Aim of the exercise: The lines to copy are those with "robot" in them. Pull each one from the entries below.

Collected data:
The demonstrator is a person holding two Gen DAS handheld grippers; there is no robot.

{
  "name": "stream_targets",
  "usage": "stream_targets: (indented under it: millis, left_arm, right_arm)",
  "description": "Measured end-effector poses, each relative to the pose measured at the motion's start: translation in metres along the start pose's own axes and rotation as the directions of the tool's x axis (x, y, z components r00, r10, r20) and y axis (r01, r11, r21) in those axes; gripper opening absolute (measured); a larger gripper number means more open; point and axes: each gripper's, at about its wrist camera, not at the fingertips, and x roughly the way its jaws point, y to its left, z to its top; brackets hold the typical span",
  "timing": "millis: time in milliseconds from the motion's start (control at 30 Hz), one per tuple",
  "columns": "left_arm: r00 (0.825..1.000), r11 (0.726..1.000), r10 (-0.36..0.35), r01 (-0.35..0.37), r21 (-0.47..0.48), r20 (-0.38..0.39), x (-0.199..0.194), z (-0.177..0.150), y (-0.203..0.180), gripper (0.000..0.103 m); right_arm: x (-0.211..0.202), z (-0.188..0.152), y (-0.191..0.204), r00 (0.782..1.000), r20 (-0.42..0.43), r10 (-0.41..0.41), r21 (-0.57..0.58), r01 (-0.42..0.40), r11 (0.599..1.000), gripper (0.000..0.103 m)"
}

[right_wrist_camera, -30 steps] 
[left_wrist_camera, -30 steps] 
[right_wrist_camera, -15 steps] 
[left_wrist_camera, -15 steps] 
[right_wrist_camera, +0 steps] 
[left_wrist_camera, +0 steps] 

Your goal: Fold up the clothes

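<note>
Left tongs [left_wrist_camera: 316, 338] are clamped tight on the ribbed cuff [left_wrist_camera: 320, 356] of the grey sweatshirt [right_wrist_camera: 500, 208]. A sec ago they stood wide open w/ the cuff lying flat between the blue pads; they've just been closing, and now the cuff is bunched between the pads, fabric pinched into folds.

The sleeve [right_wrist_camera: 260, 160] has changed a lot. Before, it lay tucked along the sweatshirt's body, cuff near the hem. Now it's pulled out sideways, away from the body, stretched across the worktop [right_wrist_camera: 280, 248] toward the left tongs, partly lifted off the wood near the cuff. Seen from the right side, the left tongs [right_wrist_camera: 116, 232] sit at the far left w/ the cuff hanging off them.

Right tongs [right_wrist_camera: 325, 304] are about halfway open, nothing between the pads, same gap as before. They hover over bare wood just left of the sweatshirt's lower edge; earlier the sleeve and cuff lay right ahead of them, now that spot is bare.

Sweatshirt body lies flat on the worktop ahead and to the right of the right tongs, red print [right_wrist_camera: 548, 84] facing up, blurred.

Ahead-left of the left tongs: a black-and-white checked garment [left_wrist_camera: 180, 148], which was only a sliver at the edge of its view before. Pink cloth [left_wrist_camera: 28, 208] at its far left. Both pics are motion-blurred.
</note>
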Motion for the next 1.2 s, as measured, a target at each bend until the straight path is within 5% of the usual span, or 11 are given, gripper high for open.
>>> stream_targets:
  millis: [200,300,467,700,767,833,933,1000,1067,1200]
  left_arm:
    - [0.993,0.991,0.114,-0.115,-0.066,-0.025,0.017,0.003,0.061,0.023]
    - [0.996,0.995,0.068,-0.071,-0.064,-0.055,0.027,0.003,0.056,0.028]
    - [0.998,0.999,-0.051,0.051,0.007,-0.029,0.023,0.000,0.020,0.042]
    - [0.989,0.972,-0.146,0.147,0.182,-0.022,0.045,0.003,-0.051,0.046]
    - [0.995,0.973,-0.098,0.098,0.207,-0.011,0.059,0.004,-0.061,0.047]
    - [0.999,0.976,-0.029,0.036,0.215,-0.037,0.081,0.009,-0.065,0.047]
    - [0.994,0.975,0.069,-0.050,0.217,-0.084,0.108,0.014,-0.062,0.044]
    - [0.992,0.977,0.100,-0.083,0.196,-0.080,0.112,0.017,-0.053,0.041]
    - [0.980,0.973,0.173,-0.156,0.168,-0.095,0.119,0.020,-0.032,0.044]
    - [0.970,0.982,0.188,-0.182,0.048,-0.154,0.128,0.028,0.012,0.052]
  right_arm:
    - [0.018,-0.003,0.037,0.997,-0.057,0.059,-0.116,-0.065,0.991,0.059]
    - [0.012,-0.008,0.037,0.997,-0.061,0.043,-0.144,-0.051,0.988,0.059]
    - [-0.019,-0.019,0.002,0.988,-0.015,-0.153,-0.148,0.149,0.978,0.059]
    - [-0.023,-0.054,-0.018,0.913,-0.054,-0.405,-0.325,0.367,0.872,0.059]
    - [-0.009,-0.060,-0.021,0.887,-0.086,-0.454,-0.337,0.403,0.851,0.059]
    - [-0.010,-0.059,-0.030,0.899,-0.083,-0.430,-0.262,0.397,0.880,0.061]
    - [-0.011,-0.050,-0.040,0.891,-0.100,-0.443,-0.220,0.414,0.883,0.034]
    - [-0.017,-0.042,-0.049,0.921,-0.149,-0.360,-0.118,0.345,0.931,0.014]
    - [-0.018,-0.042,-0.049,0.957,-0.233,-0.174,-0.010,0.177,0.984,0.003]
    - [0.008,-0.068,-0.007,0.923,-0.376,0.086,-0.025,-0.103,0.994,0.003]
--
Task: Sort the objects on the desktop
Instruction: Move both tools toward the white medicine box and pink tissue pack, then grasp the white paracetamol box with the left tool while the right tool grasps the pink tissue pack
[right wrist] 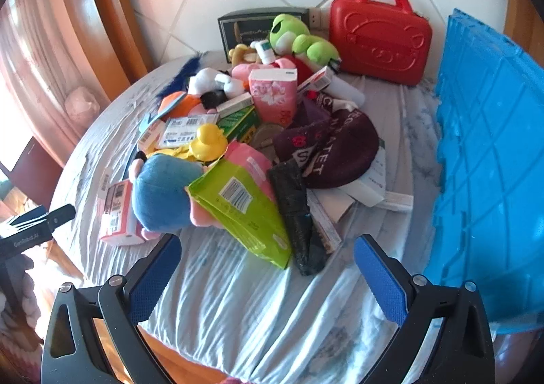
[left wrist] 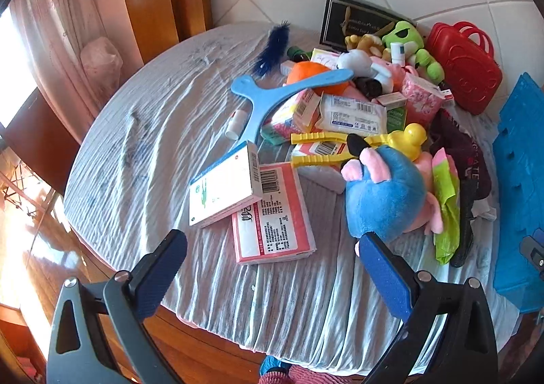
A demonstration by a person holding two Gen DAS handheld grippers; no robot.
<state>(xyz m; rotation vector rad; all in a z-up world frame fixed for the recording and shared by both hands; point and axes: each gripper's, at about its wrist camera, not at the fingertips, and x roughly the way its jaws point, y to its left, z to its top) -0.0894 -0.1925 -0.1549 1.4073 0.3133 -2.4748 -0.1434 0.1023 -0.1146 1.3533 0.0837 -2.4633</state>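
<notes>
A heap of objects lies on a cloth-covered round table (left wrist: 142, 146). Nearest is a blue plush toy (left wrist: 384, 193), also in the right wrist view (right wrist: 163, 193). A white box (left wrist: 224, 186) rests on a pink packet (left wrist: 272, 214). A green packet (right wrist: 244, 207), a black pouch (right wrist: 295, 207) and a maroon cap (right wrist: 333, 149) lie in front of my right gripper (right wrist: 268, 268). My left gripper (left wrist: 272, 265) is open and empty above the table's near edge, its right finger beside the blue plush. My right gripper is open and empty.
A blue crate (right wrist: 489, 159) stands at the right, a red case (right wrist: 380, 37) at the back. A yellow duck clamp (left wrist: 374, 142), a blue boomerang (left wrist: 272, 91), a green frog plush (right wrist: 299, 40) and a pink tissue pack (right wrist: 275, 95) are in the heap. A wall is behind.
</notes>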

Response area:
The demonstrator is a person holding two Gen DAS handheld grippers; there is no robot.
A demonstration by a person holding two Gen DAS handheld grippers; no robot.

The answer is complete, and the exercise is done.